> [Task details] Reproduce the listing word for word. Skip any image.

> [Dataset excerpt]
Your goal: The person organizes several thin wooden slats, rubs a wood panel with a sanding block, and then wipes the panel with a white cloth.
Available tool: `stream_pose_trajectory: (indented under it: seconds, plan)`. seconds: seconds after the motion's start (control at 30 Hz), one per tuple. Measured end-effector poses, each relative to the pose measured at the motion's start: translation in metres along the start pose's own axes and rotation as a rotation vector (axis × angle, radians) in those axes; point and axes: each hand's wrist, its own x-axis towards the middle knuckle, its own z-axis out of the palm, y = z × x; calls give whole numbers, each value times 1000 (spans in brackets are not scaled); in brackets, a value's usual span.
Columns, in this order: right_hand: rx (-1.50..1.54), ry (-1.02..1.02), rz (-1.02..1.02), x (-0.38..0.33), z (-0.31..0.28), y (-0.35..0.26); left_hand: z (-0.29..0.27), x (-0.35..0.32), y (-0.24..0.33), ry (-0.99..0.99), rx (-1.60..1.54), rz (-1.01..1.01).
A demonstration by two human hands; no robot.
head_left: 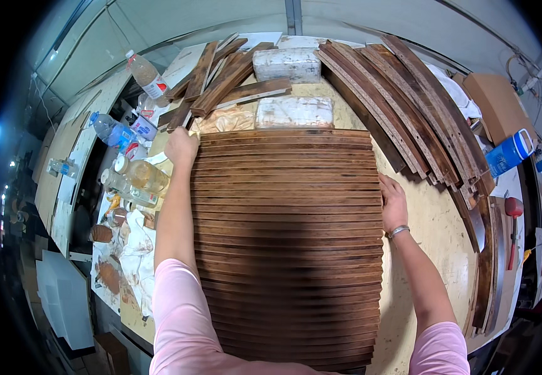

> [Exercise result]
Your goal: The person organizes several thin wooden slats, rubs a wood panel with a sanding block, and then wipes the panel with a white cloth.
Available tool: `stream_pose_trajectory: (indented under it: seconds, plan)`. seconds: seconds after the motion's start (control at 30 Hz), one per tuple. Measured end-effector poses, each relative to the pose measured at the motion's start: translation in metres along the start pose's own axes and rotation as a rotation vector (axis × angle, radians) in those axes; point and axes: each hand's wrist, its own x-axis towards the middle knuckle, its own z-axis out of the palm, y = z × x; calls give whole numbers, each value times 1000 (spans in brackets are not scaled); in brackets, a value's usual span.
Columns, in this order: right_hand: rx (-1.50..1.54), ry (-1.02..1.02), rz (-1.02..1.02), x (-0.38..0.33), z (-0.31..0.28), y (-0.35..0.26); left_hand: z (-0.29..0.27), x (-0.35..0.32), y (-0.24..0.33), ry (-0.99..0.99), rx (-1.60..1.54), rz (-1.01..1.01).
A demonstration by two human hands; no robot.
head_left: 

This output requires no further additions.